Days

On my best days I’m a storm
blowing through the world,
knocking down anything
which blocks my path
or raining down my love

On my worst days
I am a disaster
A mess of a human
all emotion, tragedy, and darkness
A tsunami swallowing cities whole

But everyday, I’m still me
whether the world sees it
I won’t break to make others ok
All that does is kill my storm
but doesn’t calm my seas

✨Deferential Devil✨

Stoic

They said
“You don’t react to much”

As a woman, my reactions are considered;
loud, hostile, weak, unfriendly, emotional,
ridiculous, stupid, too much, disruptive,
and always over the top

As an abuse survivor, non reaction
means no adverse action
and often
Stoicism equals life

✨Deferential Devil✨

Nothing

I never said…
his support thrilled me
or how I adored his laugh
that he made my heart quiver
and made my spine shiver
How I missed his presence
when he was busy
and that I, who hates phones,
wanted to speak all day
But I was too afraid,
said nothing
and now that’s what I hold

✨Deferential Devil✨

Fantasy

My heart longs sometimes
unbidden and soulfully,
for the days, but especially the people
whose creativity made everyday
feel everlasting and fantastical
The magic, mayhem, and laughter
spun by their fingertips
will forever remain
in the shadows and rafters
of a tavern in a mystical land
and deep within my heart

✨Deferential Devil✨

Fucked

Musings on an interaction:

Our society is so fucked up, that when I told a friend what I desired in a (male) partner, I was told I was asking too much.

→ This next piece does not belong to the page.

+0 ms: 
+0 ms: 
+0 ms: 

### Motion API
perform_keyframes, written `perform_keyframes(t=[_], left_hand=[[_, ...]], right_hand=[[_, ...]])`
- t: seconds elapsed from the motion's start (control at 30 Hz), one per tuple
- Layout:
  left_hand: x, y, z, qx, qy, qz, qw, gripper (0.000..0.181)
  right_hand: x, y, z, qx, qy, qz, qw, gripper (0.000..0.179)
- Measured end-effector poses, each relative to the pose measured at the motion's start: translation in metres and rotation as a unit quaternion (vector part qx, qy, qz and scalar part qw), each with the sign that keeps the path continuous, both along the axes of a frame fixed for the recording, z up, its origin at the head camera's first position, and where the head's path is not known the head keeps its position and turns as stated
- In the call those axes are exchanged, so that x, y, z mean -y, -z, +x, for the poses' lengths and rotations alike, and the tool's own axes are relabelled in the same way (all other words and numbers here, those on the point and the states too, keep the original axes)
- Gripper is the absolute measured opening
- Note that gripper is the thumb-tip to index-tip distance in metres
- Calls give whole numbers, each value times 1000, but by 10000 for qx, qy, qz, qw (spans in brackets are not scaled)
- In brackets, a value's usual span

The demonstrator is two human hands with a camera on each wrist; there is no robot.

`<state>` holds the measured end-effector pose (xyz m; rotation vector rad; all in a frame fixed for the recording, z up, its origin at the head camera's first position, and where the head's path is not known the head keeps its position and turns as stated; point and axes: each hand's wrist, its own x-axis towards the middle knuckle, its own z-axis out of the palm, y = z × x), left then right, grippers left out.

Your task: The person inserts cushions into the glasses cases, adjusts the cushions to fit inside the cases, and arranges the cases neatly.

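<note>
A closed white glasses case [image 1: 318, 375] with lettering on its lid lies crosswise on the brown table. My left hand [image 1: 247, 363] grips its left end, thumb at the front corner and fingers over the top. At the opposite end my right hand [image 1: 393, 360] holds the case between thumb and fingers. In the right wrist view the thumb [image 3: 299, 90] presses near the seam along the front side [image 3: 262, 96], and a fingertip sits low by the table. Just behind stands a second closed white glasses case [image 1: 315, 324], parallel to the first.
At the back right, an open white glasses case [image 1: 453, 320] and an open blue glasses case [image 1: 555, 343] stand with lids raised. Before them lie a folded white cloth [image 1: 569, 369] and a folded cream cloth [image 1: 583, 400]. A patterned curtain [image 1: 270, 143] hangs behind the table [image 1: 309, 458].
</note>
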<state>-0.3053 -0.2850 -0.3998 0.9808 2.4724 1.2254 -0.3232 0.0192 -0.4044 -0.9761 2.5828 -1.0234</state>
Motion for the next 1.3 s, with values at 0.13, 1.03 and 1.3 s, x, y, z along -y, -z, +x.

“Too much” included: someone I’m sexually attracted to, nice and makes me laugh, a guy who takes care of himself—isn’t careless with his mental health and physical health, but which doesn’t mean he’s a bodybuilder/buff-, doesn’t treat me like a sex toy (i.e. constant one sided sexual interactions), and not abusive. If that’s reaching for the stars, I’ll reach for the fucking stars. If I never meet a man like that, so be it. I’m happy alone too.

The most messed up thing about this, is the idea that a man like this doesn’t exist, or that he’s so rare, I’ll never meet him. Honest, loving, attractive, and fun guys exist who don’t expect sex dolls for a partner. And lets not forget that attraction is in the eye of the beholder, and people are attractive for their personality and thoughts as much as, if not more, than their physical shell. Hold out for the right one and love yourself until then.